According to a new report released by the Tennessee Advisory Commission on Intergovernmental Relations, the state needs at least $28.3 billion of public infrastructure improvements to be in some stage of development during the five-year period of 2004-2009.
Information about the availability of funding to meet Tennessee’s public infrastructure needs indicates that in dollar terms more than half may go unmet. Of the $23.2 billion in needs for which the availability of funding was reported, local officials are confident of only $9 billion of that amount.
The current report, which is based on information provided by state and local officials, shows an increase in needs of $14.7 billion since the first inventory was published six years ago and an increase of about $3.9 billion, or 16 percent, from the October 2005 report.
“This department now has the most comprehensive inventory of infrastructure needs in the project’s nine-year history," said Harry Green, executive director of the Advisory Commission on Intergovernmental Relations. "This report is the second to provide information about the availability of funding. It should concern us all that local officials are only confident of less than half of the funds necessary to meet the needs they have identified.”
The largest increase is in transportation and utilities, which remains the single largest overall.
This category increased from $10.4 billion to $14.6 billion. Transportation needs alone represent $13.7 billion of the total infrastructure needs.
Most of the rest of the increase from the previous inventory was in non-primary education with an increase of $535 million, followed by a jump of $99 million in public health facilities. There were also increases of $93 million in law enforcementand $54 million in K-12 existing school improvements.
This project is the only source of statewide information on the condition of public school buildings and what it would take to get them all in good or better condition.
According to local school officials, 91 percent of local public schools are now in good or excellent condition.
They estimate the cost to put the remaining 9 percent in good or better condition at $608 million, which is a $571 million decrease from the cost reported in the previous report.
They also report that 82 percent of all school systems have sufficient space to house the teachers and classrooms required by the smaller class-size standards imposed by the Education Improvement Act in the fall of 2001. The rest use portable classrooms, non-classroom spaces such as libraries and cafeterias for teaching classes, and classrooms that are empty when other teachers have planning periods.
The commission estimates the cost of the remaining classrooms needed to house these teachers at almost $69 million statewide, which is also a huge drop about 86 percent from the cost estimate in the previous report.
“School officials are to be commended for their continued progress toward providing permanent classrooms for the teachers needed to meet the EIA class size mandates," said Rep. Randy Rinks, chairman of the commission. "But, systems with high enrollment growth still face challenges. The amount needed for enrollment growth and replacement schools increased from $1.3 billion in last year's report to almost $1.5 billion currently.”
Total education infrastructure needs for higher education increased from $5.3 billion to $5.6 billion, about 7 percent, since the last report.
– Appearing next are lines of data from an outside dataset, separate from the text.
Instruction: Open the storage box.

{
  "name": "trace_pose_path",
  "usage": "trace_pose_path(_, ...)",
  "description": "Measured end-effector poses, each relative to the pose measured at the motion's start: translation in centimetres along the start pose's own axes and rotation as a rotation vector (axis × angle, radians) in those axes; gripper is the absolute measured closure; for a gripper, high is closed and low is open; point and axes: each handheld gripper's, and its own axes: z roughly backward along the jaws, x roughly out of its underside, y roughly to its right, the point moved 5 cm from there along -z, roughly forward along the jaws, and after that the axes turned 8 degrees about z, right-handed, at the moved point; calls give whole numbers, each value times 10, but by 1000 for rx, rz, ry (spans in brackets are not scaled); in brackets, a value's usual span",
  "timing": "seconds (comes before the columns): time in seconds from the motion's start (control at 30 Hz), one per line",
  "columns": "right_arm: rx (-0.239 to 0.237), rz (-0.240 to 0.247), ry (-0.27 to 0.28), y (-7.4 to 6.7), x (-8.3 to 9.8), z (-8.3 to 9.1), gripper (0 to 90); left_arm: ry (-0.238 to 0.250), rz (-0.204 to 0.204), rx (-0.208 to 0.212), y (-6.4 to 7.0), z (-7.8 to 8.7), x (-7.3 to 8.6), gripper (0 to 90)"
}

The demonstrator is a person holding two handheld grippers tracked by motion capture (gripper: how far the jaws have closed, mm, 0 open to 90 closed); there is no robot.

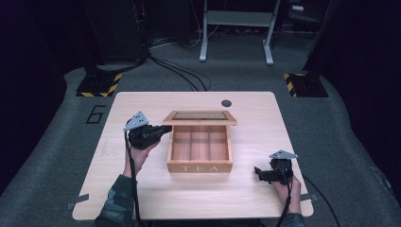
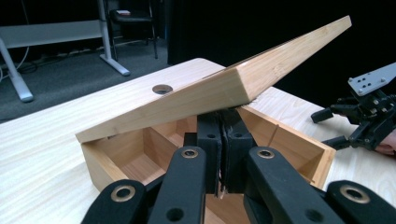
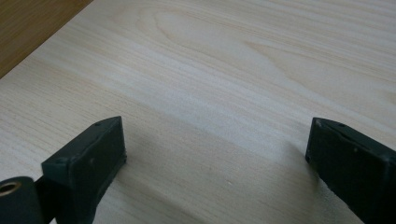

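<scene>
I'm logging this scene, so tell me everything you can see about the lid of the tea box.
The lid is a light wooden frame, and the high view shows a darker panel set in its middle. It is raised partway, tilted up from the far edge of the tea box, which stands mid-table with its wooden compartments showing. The left gripper, jaws shut, sits under the lid's lifted corner and appears to prop it up. Nothing else touches it.

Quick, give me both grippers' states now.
Left gripper: closed, its tips under the raised lid of the tea box.
Right gripper: open, holding nothing, over the table.
</scene>
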Motion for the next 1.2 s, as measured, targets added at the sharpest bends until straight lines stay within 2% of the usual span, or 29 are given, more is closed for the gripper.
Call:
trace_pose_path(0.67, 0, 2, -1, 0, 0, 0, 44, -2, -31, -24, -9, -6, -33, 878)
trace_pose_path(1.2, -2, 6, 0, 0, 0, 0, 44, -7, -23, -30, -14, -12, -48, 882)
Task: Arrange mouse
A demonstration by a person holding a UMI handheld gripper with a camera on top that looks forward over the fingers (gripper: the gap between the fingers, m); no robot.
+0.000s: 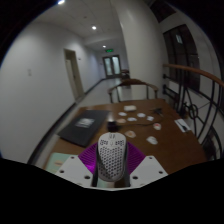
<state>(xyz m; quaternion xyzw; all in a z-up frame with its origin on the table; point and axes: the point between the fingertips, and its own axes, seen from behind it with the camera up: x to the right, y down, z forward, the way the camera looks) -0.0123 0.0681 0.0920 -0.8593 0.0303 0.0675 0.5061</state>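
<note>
A white perforated mouse (112, 157) with a honeycomb shell sits between my gripper's (112, 168) two fingers, held above the wooden table (170, 150). The purple pads (90, 160) press against both of its sides. The gripper is shut on the mouse. The mouse's underside and rear are hidden behind the fingers.
A dark mouse mat (82, 129) lies on the table to the left, beyond the fingers. Several small white round items and papers (140, 118) lie farther back. Chairs (130, 92) stand behind the table, a railing (195, 95) on the right, a corridor beyond.
</note>
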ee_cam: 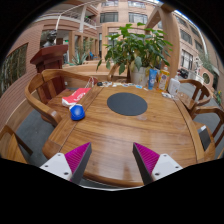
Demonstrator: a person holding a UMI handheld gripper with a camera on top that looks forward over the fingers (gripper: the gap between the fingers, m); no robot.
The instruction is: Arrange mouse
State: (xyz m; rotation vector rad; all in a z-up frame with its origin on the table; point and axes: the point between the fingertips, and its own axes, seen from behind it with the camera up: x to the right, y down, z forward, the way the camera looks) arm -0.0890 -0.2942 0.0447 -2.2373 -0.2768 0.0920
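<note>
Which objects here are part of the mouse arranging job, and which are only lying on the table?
Part of the job:
- blue mouse
- round dark mouse pad
- gripper, open and holding nothing

Only lying about:
- red and white packet
- potted plant
- bottles and small items beside the plant
- wooden chairs

Gripper level, pointing forward; fingers spread wide apart, nothing between them; magenta pads facing inward, both showing.
</note>
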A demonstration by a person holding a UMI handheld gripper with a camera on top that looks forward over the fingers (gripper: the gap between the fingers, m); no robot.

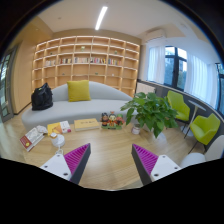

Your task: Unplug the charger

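Note:
My gripper (112, 162) is open and empty, its two fingers with purple pads (76, 160) spread wide above a wooden table top (110, 150). Nothing stands between the fingers. No charger, cable or socket shows clearly in this view; small items lie on the table beyond the left finger but I cannot tell what they are.
A potted green plant (150, 110) stands beyond the right finger. Books and small objects (45, 133) lie beyond the left finger, boxes (87, 124) further back. A grey sofa (75, 105) with a yellow cushion and a black bag, shelves (85, 65), green chairs (205, 128) at right.

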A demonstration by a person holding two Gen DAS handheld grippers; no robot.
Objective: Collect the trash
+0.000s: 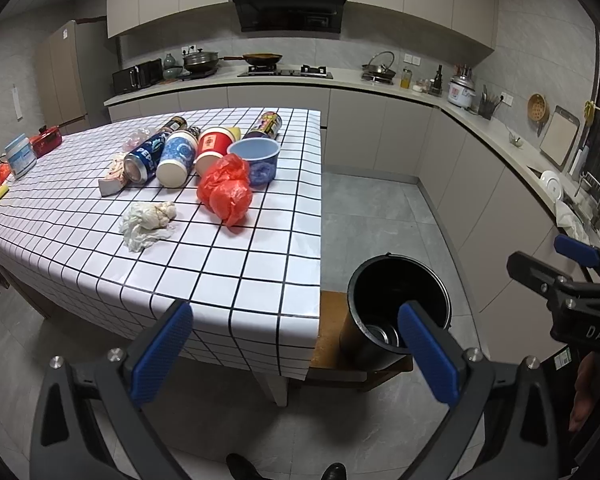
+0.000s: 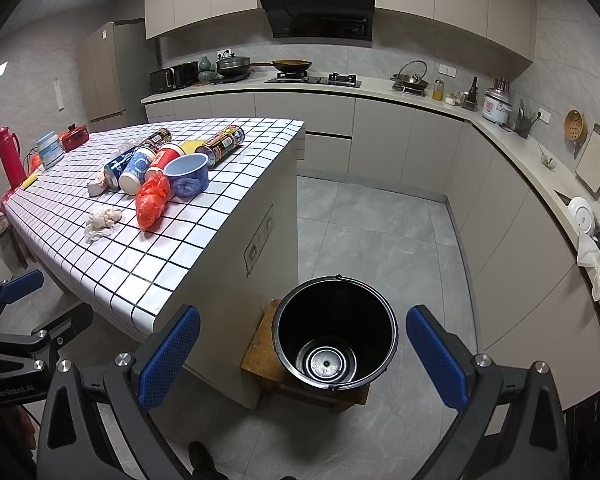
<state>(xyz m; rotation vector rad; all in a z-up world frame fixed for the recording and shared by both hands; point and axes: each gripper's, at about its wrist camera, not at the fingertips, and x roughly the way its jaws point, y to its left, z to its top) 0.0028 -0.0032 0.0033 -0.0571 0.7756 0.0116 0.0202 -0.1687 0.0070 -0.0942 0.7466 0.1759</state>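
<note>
Both claws are up in the air and spread wide: the left gripper (image 1: 296,354) has nothing between its blue pads, and the right gripper (image 2: 304,354) is just as bare, poised over the black bucket (image 2: 334,332). That bucket sits on a low wooden stool (image 2: 260,344) beside the end of the table (image 1: 228,264). The trash is bunched on the checked tablecloth: a crumpled white tissue (image 1: 148,222) nearest, a red plastic bag (image 1: 228,188) just beside it, then a Pepsi can (image 1: 144,158), a blue paper cup (image 1: 178,158), a red cup (image 1: 212,148) and a blue bowl (image 1: 260,160) packed together.
</note>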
This was the second largest increase among the six categories. Needs at the state’s public post-secondary schools grew $535 million and are expected to continue to grow because of lottery scholarship-driven enrollment growth.
Health, safety and welfare programs cost $5.2 billion, which is the third largest cost category and accounts for 18.3 percent of the state’s public infrastructure needs. Water and wastewater needs alone total almost $3.2 billion. Water and wastewater, transportation, and local public education combined represent more than 70 percent of the total cost.
The economic development category, which includes business districts and industrial sites and parks, had the largest percentage change as needs decreased by $442 million from the previous report. Business district development needs decreased $342 million, with more than half of that decrease attributable to a reduction in the estimated cost of a project in Nashville.
Officials said conventional wisdom holds that population density should produce lower infrastructure costs because of economies of scale. However, the commission found that relationship did not exist in Tennessee.
As a result, they said the most likely explanation is that urban development requires more infrastructure per capita than rural development does.